On a side note: some more good news; What Angels Fear and When Gods Die are both going back to press, AGAIN. And this time they’re upping the print run even more. So something is definitely happening out there. Do you think maybe this will inspire them to give me a good cover? Nah…

Friday, April 02, 2010

A Mother's Gifts



After one of the coldest winters on record, spring has finally arrived in New Orleans. Trees are bursting into leaf everywhere you look, the birds are chirping happily as they build their nests, and my garden is once again filled with blooms.



Some of the plants I lost to our long, hard freeze were dear to my heart, having been grown from cuttings of plants my mother had grown from cuttings taken years ago from her mother's garden. But there is still so much left.



So why did I name this post "A Mother's Gifts"? Because my love of gardens is one of the many things I inherited from my mother. And because when I moved here to New Orleans from Australia, this Lady Banks rose was one of the first plants my mother gave me...



It's still here, even though she is gone. And whenever I see it, I smile.

Thursday, April 01, 2010

The Last One to Know

Well, there's nothing like opening up your own blog and seeing a posting you didn't put there that says, "This blog has moved..."

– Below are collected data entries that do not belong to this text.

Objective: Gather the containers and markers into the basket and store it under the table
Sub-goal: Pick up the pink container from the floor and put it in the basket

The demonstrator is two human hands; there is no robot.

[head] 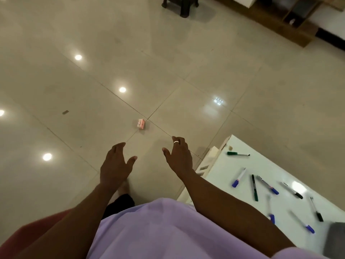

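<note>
Several markers lie scattered on the white table (233, 144) at the lower right: a green-capped one (238, 154) near the far corner, a blue-capped one (239, 177), a dark green one (254, 187), and others with blue and black caps. My left hand (115, 163) and my right hand (180, 156) both hang over the tiled floor, left of the table, fingers relaxed and holding nothing. My right hand wears a ring. No basket shows clearly; a grey object (335, 240) sits at the table's lower right edge, partly cut off.
A small pink box (141, 124) lies on the glossy tiled floor (168, 71) ahead of my hands. A dark stool (182, 4) stands at the top, and a wooden shelf unit (291, 21) runs along the top right. A red seat (28, 232) is at the lower left.
</note>
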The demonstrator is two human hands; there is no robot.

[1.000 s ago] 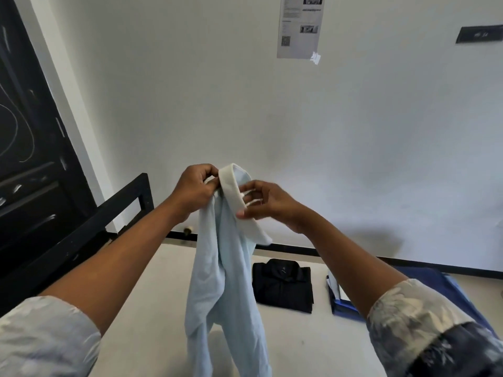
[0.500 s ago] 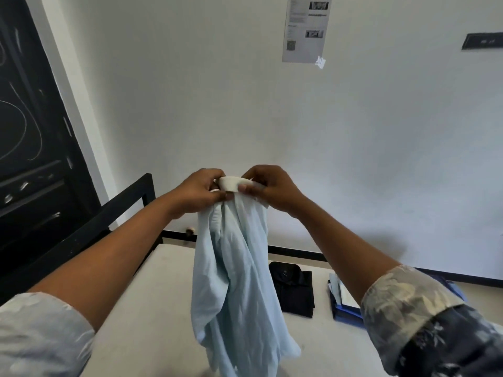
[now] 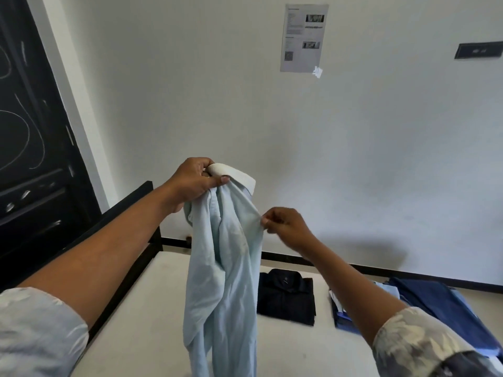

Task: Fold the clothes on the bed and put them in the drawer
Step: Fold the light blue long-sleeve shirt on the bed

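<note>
A light blue shirt (image 3: 223, 281) with a white collar hangs in the air over the white bed (image 3: 141, 317). My left hand (image 3: 193, 183) grips it at the collar, holding it up. My right hand (image 3: 285, 227) is lower and to the right, pinching the shirt's right edge between thumb and fingers. The shirt's lower end reaches the bottom of the view. A folded black shirt (image 3: 285, 297) lies on the bed behind it. The drawer is not in view.
A pile of blue clothes (image 3: 441, 308) lies on the bed at the right. A black bed frame (image 3: 128, 210) runs along the left side, with a black door (image 3: 30, 159) beyond it. A white wall with a paper notice (image 3: 302, 39) stands ahead.
My right hand let go of the collar and dropped down to pinch the shirt's right edge. My left hand keeps hold of the collar.
</note>
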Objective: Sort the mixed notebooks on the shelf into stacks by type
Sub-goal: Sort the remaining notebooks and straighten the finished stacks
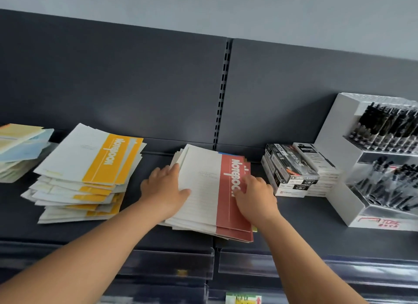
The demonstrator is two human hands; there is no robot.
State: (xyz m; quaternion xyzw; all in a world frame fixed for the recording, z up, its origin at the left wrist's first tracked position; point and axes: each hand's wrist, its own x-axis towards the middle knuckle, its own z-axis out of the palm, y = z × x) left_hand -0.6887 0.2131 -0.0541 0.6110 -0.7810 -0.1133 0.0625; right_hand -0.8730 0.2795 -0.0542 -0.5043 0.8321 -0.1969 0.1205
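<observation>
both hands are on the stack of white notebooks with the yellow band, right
No. In the head view the left hand and right hand are on the stack of white notebooks with the red band; the yellow-banded stack lies untouched beside it.

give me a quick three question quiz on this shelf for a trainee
1. True or false: the left hand and right hand both touch the red-banded notebook stack.
2. What sits just right of that stack? A pen boxes; B scissors; C glue sticks.
3. Fill in: the yellow-banded notebook stack lies to the ___ of the red one.
Key: 1 true; 2 A; 3 left.
</observation>
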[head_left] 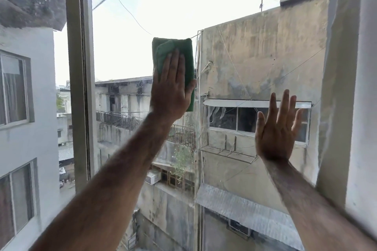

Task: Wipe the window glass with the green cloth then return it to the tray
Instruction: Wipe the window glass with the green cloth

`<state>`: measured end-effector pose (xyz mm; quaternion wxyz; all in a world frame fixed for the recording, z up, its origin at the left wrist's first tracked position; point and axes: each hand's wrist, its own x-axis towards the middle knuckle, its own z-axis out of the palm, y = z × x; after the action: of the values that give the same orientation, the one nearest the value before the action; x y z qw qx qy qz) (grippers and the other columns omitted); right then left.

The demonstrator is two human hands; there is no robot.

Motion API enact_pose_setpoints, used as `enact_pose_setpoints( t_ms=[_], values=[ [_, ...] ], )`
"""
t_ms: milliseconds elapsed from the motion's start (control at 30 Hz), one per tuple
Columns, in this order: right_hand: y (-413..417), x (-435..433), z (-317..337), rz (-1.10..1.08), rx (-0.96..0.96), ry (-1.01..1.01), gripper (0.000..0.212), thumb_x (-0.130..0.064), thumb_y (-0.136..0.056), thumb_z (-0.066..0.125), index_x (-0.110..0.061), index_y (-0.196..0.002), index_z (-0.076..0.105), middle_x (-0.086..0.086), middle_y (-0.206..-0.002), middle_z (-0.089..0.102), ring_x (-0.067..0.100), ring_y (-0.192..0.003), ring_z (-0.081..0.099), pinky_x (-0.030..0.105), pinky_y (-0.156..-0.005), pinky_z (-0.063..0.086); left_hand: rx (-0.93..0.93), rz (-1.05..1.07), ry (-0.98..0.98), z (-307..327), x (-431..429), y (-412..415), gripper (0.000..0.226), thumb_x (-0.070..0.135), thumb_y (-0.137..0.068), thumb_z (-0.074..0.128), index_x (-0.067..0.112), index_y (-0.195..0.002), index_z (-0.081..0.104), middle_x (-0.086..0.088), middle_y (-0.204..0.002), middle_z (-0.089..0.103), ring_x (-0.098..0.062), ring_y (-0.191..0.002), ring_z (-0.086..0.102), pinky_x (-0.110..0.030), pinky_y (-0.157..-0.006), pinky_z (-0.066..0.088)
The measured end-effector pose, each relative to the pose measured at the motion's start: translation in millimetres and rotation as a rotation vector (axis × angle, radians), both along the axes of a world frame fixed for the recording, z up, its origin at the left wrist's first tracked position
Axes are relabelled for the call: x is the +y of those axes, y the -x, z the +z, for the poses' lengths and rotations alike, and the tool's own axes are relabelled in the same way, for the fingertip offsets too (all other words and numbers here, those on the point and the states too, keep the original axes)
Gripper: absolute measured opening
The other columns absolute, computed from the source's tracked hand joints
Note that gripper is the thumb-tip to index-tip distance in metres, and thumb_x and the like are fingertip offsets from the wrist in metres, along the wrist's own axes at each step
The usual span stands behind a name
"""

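Note:
A folded green cloth (179, 53) lies flat against the window glass (255, 51) near the middle of the pane. My left hand (173, 87) presses on its lower half with fingers together and pointing up, the thumb hooked around the cloth's right edge. My right hand (277, 128) rests flat on the glass lower and to the right, fingers spread, holding nothing. The tray is not in view.
A grey vertical window frame (80, 77) stands at the left of the pane. A white curtain (334, 67) and a white wall (365, 108) border the right side. Beyond the glass are buildings, wires and sky.

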<state>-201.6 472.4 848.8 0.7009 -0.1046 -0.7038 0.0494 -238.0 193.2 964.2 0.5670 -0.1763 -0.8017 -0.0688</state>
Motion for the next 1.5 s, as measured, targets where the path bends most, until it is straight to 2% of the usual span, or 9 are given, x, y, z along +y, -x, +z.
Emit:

After the shock, I vaguely remembered receiving a notice recently to the effect that Blogger is doing something different with blogs that have their own format. I fired the notice off to my webmistress with some clever comment like, "Huh?" and then forgot about it. I mean, the first of April is way far away in the distant future, right?

I guess this means I don't need to do anything else? Everybody okay out there? If not, let me know.